- _Task statement_: Below are entries. Copy exactly the lines running from the line that holds "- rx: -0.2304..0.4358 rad" to the line that holds "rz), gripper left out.", with both ends included.
- - - - -
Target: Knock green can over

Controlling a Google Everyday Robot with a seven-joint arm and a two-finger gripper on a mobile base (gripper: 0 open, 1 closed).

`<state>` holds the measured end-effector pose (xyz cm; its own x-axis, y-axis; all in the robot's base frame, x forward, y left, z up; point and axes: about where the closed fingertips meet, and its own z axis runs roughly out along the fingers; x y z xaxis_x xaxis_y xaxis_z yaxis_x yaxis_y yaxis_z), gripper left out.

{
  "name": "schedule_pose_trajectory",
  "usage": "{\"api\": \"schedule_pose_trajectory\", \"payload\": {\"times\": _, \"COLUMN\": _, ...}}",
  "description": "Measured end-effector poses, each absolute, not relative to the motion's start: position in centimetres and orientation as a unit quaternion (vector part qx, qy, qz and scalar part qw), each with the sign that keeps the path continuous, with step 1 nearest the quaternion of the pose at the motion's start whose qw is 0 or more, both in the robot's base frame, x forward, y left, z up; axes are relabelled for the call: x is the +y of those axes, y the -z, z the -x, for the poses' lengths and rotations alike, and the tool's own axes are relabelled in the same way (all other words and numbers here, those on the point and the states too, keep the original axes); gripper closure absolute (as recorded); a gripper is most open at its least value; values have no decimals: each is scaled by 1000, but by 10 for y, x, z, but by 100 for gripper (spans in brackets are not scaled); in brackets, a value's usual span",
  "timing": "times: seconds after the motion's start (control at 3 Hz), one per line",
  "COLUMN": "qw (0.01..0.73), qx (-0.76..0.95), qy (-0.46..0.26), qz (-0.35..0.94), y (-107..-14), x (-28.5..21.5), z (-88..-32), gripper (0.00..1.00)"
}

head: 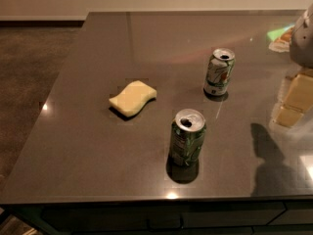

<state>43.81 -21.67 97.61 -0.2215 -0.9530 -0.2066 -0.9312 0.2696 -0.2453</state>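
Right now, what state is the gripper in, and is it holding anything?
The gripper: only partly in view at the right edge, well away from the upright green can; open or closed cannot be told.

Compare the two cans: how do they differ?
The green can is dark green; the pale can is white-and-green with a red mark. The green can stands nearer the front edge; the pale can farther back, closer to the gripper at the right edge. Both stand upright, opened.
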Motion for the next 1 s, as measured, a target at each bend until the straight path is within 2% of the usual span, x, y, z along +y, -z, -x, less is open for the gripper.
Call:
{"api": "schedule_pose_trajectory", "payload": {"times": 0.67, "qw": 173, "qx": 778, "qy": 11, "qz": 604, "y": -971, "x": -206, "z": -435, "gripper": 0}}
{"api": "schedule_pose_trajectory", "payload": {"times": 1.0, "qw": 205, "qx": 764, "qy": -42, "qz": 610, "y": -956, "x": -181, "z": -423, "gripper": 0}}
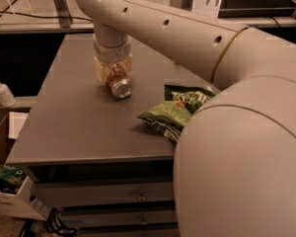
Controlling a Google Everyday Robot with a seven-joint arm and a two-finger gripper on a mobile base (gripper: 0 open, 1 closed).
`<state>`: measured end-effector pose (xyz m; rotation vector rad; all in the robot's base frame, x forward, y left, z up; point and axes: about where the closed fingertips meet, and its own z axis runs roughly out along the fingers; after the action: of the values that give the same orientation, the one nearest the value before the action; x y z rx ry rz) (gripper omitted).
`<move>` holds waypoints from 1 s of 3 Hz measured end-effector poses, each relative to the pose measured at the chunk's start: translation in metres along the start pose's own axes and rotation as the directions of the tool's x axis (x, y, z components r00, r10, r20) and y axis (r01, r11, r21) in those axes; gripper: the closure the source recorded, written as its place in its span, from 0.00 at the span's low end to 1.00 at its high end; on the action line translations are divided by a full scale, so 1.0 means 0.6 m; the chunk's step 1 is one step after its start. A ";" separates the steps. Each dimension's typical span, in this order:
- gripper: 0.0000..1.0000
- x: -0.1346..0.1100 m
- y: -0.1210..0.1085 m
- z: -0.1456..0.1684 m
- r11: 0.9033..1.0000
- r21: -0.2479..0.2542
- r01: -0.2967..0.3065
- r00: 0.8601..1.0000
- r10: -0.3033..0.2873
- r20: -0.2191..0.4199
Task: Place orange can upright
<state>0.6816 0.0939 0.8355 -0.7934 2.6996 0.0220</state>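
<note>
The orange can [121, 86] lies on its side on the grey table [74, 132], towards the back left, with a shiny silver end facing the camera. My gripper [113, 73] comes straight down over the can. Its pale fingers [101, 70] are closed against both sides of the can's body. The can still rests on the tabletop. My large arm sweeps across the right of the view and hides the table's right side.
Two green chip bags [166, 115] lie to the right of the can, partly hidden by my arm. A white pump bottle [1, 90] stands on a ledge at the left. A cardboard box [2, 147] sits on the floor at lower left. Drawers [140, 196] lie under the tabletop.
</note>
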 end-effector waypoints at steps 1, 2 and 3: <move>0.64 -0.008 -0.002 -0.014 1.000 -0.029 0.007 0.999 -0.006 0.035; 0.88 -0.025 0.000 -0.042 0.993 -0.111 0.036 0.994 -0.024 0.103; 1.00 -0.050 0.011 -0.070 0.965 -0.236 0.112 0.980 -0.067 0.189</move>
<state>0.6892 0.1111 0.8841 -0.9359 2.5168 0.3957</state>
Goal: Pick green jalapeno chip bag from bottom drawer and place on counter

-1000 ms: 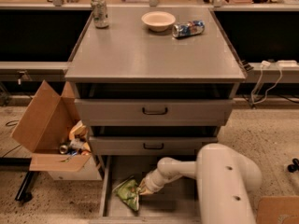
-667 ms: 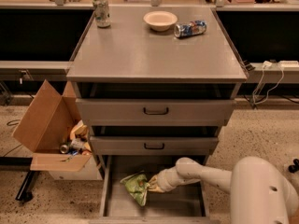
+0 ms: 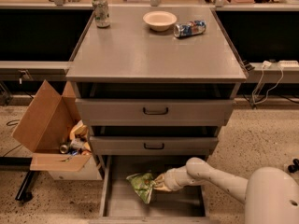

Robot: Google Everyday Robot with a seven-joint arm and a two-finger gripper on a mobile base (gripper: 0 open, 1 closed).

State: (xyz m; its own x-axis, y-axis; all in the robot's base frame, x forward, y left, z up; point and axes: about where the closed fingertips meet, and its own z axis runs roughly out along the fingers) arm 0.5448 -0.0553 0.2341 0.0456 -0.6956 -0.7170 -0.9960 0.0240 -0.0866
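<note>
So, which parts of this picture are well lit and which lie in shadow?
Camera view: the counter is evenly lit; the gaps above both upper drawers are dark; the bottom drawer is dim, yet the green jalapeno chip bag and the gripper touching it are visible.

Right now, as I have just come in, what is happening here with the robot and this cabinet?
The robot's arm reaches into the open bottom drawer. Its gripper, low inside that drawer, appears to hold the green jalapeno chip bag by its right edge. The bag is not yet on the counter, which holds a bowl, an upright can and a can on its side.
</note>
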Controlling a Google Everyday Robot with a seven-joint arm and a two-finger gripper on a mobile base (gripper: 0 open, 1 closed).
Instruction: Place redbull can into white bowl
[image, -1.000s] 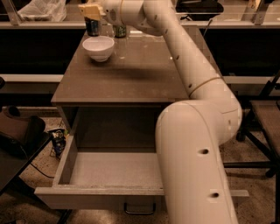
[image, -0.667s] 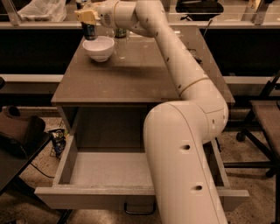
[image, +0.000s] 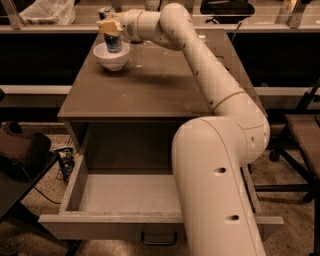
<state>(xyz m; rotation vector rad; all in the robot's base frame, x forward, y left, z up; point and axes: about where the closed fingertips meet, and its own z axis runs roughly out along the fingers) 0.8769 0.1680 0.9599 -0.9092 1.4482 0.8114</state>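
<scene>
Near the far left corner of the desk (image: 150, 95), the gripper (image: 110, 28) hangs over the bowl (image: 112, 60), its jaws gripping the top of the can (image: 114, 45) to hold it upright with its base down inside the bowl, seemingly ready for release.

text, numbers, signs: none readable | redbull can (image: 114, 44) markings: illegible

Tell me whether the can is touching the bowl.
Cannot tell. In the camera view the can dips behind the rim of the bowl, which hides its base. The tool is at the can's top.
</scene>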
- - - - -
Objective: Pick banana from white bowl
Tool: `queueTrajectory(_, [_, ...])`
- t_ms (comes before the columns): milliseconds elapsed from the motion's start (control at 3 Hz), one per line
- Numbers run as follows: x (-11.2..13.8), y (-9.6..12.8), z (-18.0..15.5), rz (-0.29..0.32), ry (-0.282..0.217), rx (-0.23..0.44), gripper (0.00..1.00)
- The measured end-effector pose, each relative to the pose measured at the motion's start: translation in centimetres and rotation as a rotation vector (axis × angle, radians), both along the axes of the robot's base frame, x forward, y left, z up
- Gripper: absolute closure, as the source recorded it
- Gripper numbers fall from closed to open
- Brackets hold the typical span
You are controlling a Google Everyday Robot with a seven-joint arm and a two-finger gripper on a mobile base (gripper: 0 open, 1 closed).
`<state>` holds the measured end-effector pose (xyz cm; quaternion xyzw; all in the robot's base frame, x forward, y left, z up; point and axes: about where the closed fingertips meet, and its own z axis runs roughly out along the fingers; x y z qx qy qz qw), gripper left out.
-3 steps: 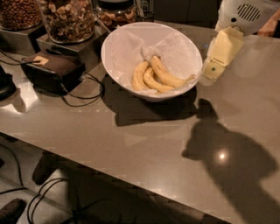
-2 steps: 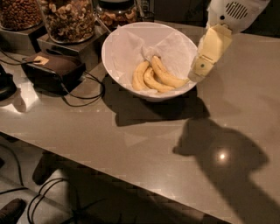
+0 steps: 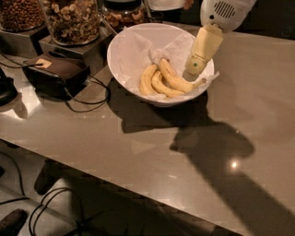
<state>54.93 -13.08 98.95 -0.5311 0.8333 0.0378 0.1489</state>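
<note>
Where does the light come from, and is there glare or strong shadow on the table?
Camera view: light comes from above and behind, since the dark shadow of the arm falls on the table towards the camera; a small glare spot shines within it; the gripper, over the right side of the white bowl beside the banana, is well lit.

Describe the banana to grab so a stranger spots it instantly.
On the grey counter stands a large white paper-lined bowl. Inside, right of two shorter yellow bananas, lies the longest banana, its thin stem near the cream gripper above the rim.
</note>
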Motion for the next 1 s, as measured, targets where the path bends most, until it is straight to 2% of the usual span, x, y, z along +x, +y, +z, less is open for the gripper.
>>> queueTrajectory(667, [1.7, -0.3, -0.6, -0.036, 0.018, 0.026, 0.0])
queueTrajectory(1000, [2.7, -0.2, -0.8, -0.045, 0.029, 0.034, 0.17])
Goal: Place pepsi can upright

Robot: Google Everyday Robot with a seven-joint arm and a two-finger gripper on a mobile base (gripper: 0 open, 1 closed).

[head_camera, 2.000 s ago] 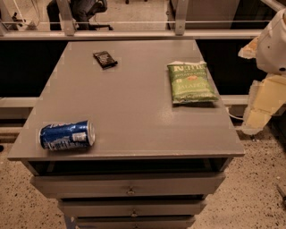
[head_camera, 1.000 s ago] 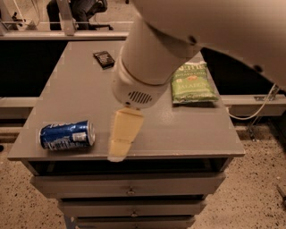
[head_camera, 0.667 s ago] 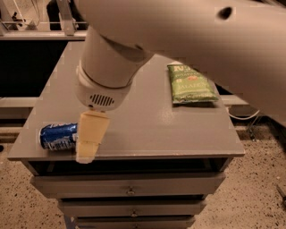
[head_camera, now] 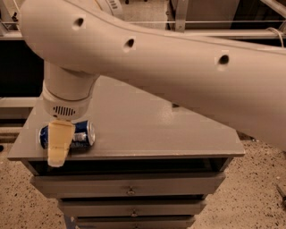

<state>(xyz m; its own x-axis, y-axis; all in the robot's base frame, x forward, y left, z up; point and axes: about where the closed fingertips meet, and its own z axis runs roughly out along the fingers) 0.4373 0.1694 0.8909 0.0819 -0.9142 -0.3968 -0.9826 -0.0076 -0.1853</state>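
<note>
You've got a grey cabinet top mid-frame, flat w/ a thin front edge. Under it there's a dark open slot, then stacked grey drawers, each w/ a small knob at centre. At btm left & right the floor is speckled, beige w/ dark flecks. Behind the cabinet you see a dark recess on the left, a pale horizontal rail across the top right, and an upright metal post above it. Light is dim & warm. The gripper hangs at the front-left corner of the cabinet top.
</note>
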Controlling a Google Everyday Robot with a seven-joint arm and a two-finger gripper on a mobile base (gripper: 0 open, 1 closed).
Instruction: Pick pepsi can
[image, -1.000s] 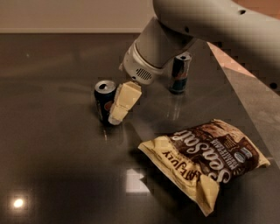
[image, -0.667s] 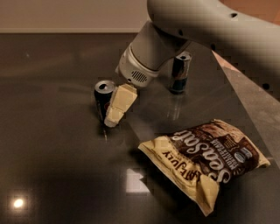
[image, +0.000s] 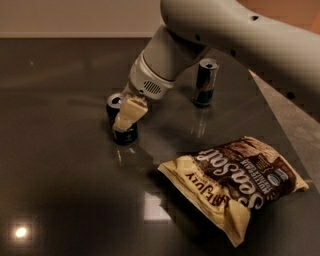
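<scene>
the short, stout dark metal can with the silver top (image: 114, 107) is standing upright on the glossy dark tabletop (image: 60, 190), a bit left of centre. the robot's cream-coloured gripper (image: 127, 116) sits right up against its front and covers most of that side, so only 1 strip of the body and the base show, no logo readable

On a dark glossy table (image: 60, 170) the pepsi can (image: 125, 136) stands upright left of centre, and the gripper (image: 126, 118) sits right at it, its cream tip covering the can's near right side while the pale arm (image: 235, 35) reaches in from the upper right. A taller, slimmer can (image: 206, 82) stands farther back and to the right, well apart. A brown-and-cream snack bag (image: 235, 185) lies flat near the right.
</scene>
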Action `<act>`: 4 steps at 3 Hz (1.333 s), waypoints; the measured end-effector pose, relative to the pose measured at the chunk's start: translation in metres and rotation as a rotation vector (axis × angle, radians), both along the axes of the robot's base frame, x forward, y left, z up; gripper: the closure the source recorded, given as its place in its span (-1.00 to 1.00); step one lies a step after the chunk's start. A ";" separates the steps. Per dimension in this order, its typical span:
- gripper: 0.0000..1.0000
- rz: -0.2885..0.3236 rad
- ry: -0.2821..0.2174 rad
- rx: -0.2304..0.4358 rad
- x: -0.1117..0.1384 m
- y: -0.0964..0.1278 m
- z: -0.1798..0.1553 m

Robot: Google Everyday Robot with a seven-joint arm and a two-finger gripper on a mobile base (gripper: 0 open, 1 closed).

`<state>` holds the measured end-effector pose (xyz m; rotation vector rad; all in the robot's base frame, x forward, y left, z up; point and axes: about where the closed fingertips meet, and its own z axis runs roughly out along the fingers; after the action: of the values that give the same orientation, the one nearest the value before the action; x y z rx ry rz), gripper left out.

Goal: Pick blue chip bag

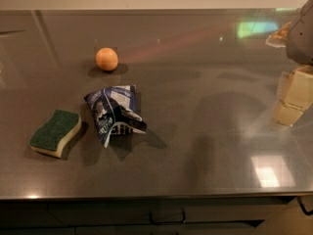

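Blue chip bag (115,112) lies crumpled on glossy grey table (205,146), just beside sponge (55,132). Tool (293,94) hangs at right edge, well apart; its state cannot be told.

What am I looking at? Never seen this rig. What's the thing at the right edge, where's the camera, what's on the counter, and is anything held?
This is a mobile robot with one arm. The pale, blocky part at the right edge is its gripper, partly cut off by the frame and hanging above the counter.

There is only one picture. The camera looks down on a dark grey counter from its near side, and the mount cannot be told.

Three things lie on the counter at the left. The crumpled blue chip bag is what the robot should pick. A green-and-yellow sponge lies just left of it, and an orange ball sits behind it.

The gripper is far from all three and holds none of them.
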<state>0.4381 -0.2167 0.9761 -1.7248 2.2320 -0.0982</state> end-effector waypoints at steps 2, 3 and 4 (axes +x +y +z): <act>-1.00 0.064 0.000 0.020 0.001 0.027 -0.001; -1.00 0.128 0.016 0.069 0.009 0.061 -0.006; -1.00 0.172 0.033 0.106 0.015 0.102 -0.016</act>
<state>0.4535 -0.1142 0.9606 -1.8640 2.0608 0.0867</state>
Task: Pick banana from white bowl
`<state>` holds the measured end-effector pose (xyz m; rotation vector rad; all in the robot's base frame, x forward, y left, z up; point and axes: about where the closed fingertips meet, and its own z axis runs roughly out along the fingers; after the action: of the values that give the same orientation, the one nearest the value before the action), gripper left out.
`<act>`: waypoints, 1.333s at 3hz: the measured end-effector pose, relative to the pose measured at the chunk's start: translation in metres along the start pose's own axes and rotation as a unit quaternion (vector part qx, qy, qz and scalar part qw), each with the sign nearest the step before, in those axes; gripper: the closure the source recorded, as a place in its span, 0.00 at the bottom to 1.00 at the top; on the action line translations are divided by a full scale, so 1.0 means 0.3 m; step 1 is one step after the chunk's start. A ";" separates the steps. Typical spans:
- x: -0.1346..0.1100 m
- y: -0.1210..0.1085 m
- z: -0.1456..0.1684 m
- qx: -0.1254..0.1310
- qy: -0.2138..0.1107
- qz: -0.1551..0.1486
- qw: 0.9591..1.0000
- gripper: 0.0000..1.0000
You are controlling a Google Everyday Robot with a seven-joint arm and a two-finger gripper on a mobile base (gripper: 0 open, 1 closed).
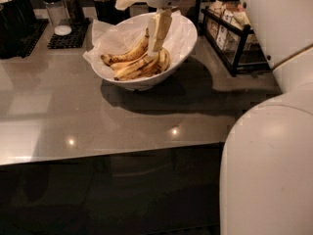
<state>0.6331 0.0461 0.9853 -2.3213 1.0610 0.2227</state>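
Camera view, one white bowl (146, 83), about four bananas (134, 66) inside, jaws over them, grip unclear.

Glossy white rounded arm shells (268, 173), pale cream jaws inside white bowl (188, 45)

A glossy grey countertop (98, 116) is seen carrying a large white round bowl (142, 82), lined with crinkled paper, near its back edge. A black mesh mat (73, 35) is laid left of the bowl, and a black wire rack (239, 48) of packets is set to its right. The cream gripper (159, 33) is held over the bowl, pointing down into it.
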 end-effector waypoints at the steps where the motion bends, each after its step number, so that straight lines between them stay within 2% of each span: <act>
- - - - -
- _Task solution_:
- rx: -0.2304..0.4358 rad
- x: -0.1117..0.1384 m
- y: -0.0964..0.1278 m
- z: -0.1798..0.1553 m

Robot: Google Everyday Robot with a seven-joint arm and a two-finger gripper on a mobile base (gripper: 0 open, 1 closed).

`<state>` holds the measured end-effector pose (xyz m; rotation vector rad; all in the robot's base frame, x forward, y left, z up; point and axes: about where the closed fingertips meet, and its own z axis runs roughly out along the fingers; after the action: of the values that give the same orientation, the one nearest the value before the action; x y z rx ry rz), gripper left out.

The answer has been written out completely.